EXERCISE PROMPT
Give back every line of the data, transcribed exactly.

^^^^

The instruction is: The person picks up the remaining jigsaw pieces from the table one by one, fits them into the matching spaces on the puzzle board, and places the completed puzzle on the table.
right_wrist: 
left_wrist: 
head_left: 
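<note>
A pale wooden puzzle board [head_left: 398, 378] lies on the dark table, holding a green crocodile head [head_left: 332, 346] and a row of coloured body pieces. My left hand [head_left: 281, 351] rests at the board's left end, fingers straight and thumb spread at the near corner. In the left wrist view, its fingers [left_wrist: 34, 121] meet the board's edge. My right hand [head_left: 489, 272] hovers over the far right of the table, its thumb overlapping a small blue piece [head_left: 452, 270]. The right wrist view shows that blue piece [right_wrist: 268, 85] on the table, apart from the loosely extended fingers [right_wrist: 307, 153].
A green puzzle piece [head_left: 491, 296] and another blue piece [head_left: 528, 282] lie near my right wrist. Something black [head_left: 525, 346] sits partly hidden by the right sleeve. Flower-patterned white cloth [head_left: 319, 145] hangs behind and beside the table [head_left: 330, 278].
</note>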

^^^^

SOLUTION FOR THIS EXERCISE
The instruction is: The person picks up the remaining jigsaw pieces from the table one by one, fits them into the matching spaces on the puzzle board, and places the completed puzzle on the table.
right_wrist: 
left_wrist: 
head_left: 
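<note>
A pale wooden puzzle board [head_left: 398, 378] lies on the dark table, holding a green crocodile head [head_left: 332, 346] and a row of coloured body pieces. My left hand [head_left: 281, 351] rests at the board's left end, fingers straight and thumb spread at the near corner. In the left wrist view, its fingers [left_wrist: 34, 121] meet the board's edge. My right hand [head_left: 489, 272] hovers over the far right of the table, its thumb overlapping a small blue piece [head_left: 452, 270]. The right wrist view shows that blue piece [right_wrist: 268, 85] on the table, apart from the loosely extended fingers [right_wrist: 307, 153].
A green puzzle piece [head_left: 491, 296] and another blue piece [head_left: 528, 282] lie near my right wrist. Something black [head_left: 525, 346] sits partly hidden by the right sleeve. Flower-patterned white cloth [head_left: 319, 145] hangs behind and beside the table [head_left: 330, 278].
</note>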

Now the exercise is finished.